The purpose-built IIoT solution does this by moving the network boundary and security perimeter from the edge of the network to the edges of the individual machines, preventing both east-west and north-south attacks. Because the Airwall abstracts the IP addresses and uses cryptographic identities to encrypt and secure all traffic, unauthenticated systems are unable to break the perimeter.
Essentially, the Airwall acts as a cloaking device that makes your network segment invisible to unauthorized third parties.
These effective cybersecurity risk management practices protect the availability, confidentiality, and integrity of your business’s (and customers’) data and make it simple to meet IIoT compliance requirements. Even compliance and security audits are quick and easy, as Tempered Networks’ Visual Trust Map gives you greater control and visibility of your network, enabling you to validate communication policy between protected machines instantly.
Create a Contingency Plan
Meeting IIoT compliance standards with strong security measures should protect you from threats, but prepared businesses will have a contingency plan in place just in case. Two important elements of a cybersecurity contingency plan include cloud-based disaster recovery and a business continuity platform (BCP).
Cloud-based disaster recovery (or cloud DR) is a strategy that involves maintaining backups of electronic records in a secure cloud environment. In the event of a data breach or other failure, the business can recover the lost data quickly and cost-effectively.
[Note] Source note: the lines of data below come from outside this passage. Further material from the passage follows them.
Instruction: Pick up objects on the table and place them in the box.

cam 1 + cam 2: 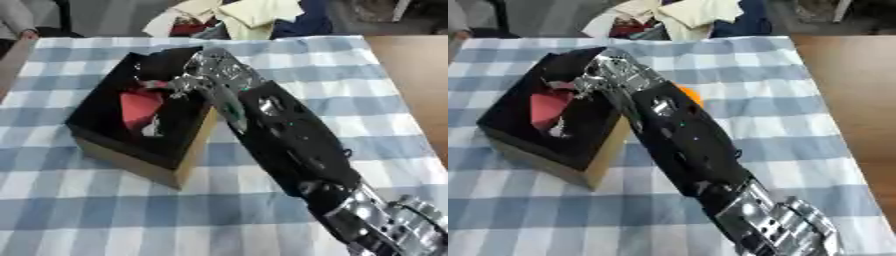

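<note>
Right hand (203,75) over the box (131,155), fingers unclear, cannot tell whether holding anything. Red item (138,107) already inside; orange object (690,95) beside box left, judging by position.

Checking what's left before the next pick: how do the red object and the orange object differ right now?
The red object lies inside the box, while the orange object sits outside it on the checked tablecloth. The red object shows most of its surface; the orange object is mostly hidden behind the right arm, so its shape is unclear. The right hand hangs over the box, above the red one.
</note>
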`<state>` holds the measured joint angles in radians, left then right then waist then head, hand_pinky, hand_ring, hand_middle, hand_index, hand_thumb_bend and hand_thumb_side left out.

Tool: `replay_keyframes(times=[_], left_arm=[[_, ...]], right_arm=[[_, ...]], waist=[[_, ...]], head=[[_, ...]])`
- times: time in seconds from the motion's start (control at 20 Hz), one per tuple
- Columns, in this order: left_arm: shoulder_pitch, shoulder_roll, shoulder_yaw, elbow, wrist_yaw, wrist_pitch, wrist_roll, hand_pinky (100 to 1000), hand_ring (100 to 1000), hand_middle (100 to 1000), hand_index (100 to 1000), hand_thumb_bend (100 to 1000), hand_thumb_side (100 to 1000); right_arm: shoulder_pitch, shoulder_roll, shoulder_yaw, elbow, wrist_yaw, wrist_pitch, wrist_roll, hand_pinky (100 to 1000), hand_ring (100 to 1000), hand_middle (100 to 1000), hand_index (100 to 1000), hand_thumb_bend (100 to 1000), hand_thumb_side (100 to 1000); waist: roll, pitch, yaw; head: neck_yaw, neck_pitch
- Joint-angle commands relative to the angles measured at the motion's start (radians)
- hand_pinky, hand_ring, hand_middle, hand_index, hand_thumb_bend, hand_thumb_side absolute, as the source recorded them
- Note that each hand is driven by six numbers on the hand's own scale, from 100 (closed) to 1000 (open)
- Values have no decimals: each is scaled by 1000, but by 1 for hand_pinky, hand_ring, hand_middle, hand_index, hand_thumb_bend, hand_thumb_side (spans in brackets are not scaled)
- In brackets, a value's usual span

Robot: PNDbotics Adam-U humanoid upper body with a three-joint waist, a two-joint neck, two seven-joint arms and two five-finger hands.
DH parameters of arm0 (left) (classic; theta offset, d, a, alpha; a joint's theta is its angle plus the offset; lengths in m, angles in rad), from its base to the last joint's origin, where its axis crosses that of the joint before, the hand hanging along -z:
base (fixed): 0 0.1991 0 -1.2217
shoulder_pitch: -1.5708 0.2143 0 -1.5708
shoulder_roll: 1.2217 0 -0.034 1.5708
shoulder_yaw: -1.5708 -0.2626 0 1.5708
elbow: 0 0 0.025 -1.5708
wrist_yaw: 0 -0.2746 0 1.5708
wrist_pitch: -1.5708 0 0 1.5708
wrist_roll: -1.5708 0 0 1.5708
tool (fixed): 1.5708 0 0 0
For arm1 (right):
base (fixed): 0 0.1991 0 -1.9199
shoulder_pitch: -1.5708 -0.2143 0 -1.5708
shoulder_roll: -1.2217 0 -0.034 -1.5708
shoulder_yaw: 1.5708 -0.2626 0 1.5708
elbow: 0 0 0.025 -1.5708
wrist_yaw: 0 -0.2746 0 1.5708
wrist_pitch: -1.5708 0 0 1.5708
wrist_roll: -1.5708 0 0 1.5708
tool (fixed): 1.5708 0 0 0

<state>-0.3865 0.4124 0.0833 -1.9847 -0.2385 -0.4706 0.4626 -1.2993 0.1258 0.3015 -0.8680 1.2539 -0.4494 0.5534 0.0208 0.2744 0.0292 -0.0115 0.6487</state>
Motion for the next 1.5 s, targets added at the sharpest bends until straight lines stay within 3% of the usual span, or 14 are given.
replay_keyframes(times=[0.05,0.5,0.8,1.15,1.5], left_arm=[[-7,10,1,-15,2,0,-4,470,600,581,678,100,779],[-8,12,1,-15,2,1,-5,471,600,581,677,100,778],[-8,11,1,-15,1,2,-5,470,601,581,674,100,779],[-4,18,5,-15,-3,4,-1,470,601,581,673,100,779],[-1,26,8,-15,-9,4,6,471,602,582,674,100,780]], right_arm=[[-26,-12,-16,-33,9,-12,-12,887,944,847,901,447,776],[-16,-39,-32,-138,-67,30,0,905,956,861,927,504,838],[-8,-63,-57,-221,-139,78,10,910,951,850,928,396,786],[-3,-193,-97,-303,-239,155,42,912,951,849,929,370,767],[42,-329,-125,-328,-297,188,54,918,954,851,935,360,775]], waist=[[3,-23,0],[6,-24,-5],[5,-23,-7],[0,-23,-16],[-3,-22,-28]], head=[[1,-11],[3,-16],[5,-17],[18,-16],[31,-11]])
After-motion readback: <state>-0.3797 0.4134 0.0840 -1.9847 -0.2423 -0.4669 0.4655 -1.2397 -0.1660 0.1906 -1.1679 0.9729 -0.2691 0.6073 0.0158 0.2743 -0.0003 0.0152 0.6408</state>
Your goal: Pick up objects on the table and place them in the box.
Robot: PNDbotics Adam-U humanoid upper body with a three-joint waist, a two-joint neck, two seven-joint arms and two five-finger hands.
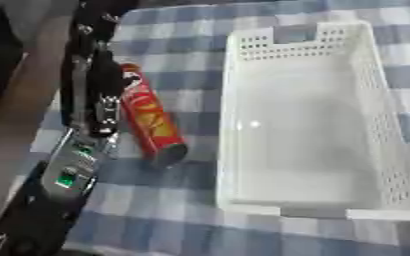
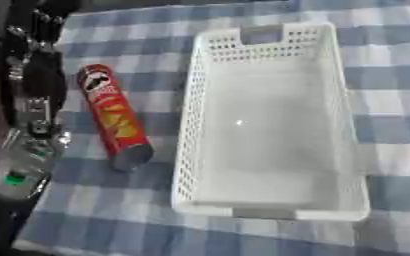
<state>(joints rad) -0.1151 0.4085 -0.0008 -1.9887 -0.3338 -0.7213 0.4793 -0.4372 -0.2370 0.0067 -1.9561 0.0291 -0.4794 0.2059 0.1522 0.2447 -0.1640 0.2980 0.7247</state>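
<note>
Beside the left wall of the white perforated box [image 1: 379, 120], seen from the left eye, a red crisp can [image 1: 152, 122] lies on its side on the blue-checked tablecloth [image 1: 182, 210], its open or silvery end toward the camera and its other end pointing away. The left arm [image 1: 64, 175] comes up from the lower left corner, and the left hand [image 1: 99, 82] sits just left of the can, dark fingers pointing away along its length. Whether those fingers are spread or curled I cannot tell, nor whether they touch the can; nothing is visibly held. The box looks empty, so the task seems to be at its first pick

From the right eye, a strip of cloth shows between the can and the left hand [image 2: 33, 75], and another between the can and the box wall. The right hand shows in neither view

The risks I judge from here: the can is round and lying down, so a sideways nudge from the fingers could roll it against the box wall or out of reach. A grasp taken near one end could let the long can tip. Lifted too low, its far end might catch the box rim and shove the light box across the cloth
</note>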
Business continuity platforms allow businesses to seamlessly switch to backup servers if their main site is attacked or fails, ensuring that the user experience is not interrupted. A seamless transition helps minimize damage to a business’s image if an issue with the main interface arises.
Additional components of a cybersecurity contingency plan include practices such as developing a chain of command, isolating the infected devices or the entire network to prevent malware from spreading, and reporting the incident to the appropriate parties.
Stay Up-to-Date and Agile
The industrial internet of things is nowhere near done evolving, and as it continues to grow more expansive and complex, IIoT compliance standards will follow suit.
Stay on top of the compliance standards related to your industry and be ready to hit the ground running when changes are implemented. As technology begins to progress more and more rapidly, you’ll have more advances to adapt to and less time to adapt to each of them.
While a software-defined networking solution should prevent you from having to use your contingency plan, both components are crucial to minimize cyber risk. Covering all your bases will allow you to make the most of the many benefits of the IIoT, without having to deal with the potentially catastrophic consequences of inadequate cybersecurity.